● Brief
From the first line of the records down to the one that holds "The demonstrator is", transcribe each line exactly and add nothing.

..........

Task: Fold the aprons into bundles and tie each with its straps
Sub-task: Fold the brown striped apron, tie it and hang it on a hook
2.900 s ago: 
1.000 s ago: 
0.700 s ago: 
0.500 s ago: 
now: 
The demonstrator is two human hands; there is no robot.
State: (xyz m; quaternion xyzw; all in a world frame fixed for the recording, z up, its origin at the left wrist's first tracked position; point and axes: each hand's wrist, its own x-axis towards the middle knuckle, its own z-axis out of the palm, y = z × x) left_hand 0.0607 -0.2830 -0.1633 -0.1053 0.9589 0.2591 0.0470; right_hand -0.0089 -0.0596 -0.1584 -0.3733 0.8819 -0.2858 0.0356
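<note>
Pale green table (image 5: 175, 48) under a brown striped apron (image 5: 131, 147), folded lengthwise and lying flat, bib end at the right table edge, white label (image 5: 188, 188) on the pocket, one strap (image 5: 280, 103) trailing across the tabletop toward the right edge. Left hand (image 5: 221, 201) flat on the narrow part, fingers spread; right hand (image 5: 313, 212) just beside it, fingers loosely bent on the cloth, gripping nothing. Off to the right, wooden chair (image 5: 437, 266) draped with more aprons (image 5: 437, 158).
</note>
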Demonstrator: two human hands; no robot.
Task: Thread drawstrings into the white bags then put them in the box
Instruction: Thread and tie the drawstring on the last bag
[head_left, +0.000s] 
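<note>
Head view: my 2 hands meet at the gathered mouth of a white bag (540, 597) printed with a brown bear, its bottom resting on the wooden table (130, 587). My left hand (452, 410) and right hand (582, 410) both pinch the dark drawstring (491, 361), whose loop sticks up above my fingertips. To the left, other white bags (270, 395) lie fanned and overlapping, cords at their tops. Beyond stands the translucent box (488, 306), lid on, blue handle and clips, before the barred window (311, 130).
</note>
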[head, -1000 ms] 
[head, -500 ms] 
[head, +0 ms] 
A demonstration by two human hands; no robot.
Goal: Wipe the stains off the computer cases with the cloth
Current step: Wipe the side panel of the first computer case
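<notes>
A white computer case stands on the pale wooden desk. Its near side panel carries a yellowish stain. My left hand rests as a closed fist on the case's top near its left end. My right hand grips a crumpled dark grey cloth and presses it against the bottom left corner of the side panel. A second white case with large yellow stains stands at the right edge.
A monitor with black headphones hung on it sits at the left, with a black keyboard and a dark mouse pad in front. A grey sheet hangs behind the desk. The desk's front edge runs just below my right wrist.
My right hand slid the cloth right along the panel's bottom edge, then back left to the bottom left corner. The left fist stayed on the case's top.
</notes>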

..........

● Problem solution
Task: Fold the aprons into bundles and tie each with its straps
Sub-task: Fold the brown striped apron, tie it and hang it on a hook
2.900 s ago: 
1.000 s ago: 
0.700 s ago: 
0.500 s ago: 
now: 
The demonstrator is two human hands; there is no robot.

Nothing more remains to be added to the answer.